= Beginning of Section =

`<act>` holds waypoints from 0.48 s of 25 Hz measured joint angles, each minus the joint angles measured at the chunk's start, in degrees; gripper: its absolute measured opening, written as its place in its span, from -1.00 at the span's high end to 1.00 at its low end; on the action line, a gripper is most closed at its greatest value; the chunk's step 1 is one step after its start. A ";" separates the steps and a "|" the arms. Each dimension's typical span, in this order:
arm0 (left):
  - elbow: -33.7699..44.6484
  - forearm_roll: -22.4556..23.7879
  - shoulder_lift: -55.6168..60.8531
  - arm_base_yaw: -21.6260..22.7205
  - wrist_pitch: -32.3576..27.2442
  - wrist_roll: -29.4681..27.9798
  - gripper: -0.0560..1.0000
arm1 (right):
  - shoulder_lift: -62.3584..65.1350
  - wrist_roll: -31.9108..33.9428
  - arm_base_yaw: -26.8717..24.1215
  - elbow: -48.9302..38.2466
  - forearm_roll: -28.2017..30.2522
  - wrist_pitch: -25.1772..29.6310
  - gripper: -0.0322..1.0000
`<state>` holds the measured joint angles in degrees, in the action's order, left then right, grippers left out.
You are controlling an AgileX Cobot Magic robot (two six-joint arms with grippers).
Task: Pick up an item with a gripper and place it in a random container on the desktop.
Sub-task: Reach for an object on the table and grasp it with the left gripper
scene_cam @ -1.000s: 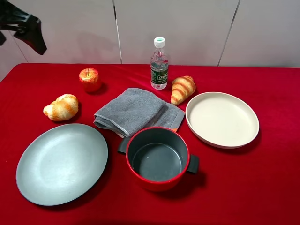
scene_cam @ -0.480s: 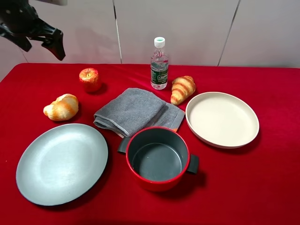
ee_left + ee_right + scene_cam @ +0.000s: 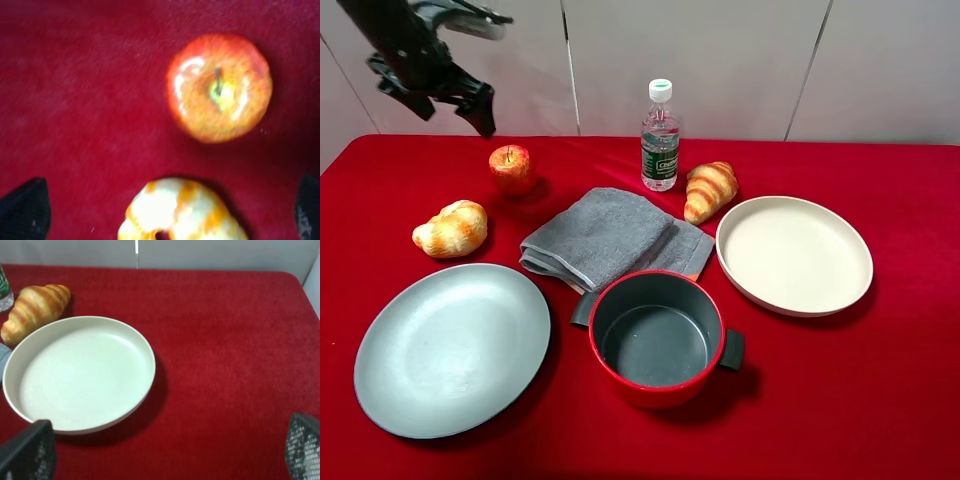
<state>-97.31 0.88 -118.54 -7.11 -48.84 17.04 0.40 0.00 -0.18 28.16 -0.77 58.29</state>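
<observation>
The red apple [image 3: 510,167] with yellowish streaks and a short stem sits on the red desktop [image 3: 880,400] at the back left. My left gripper [image 3: 480,118] hangs in the air just above and to the left of it, open and empty. In the left wrist view the apple [image 3: 220,87] lies ahead of the wide-apart fingertips of the left gripper [image 3: 165,210]. The red pot [image 3: 655,395] stands empty at the front centre. My right gripper [image 3: 165,450] is open and empty beside the cream dish; it is out of the exterior view.
One croissant [image 3: 450,228] lies left of a folded grey towel [image 3: 605,235]; another croissant [image 3: 710,190] lies by a water bottle [image 3: 660,140]. A flat grey plate [image 3: 450,345] is at the front left. A cream shallow dish [image 3: 793,253] is at the right.
My left arm has swung from the top left corner rightward and down, ending close above the apple. Nothing on the table has moved.
</observation>
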 joint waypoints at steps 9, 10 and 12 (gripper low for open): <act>-4.20 -0.18 -7.61 -2.46 1.45 1.08 -0.92 | 0.00 0.00 0.00 0.00 -0.06 0.00 -0.41; -4.28 -0.18 -8.27 -2.73 1.85 1.21 -0.92 | 0.00 0.00 0.00 0.00 -0.06 0.00 -0.41; -4.42 -0.23 -9.41 -3.02 2.58 1.26 -0.92 | 0.00 0.00 0.00 0.00 -0.06 0.00 -0.41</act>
<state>-101.73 0.65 -127.95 -10.13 -46.26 18.30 0.40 0.00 -0.18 28.16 -0.83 58.29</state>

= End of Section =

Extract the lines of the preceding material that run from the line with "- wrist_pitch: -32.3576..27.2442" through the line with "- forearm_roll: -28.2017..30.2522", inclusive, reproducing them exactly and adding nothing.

  - wrist_pitch: -32.3576..27.2442
  - wrist_roll: -29.4681..27.9798
  - gripper: -0.0560..1.0000
arm1 (right):
  - shoulder_lift: -62.3584..65.1350
  - wrist_roll: -31.9108..33.9428
  - arm_base_yaw: -26.8717..24.1215
  - elbow: -48.9302..38.2466
  - forearm_roll: -28.2017..30.2522

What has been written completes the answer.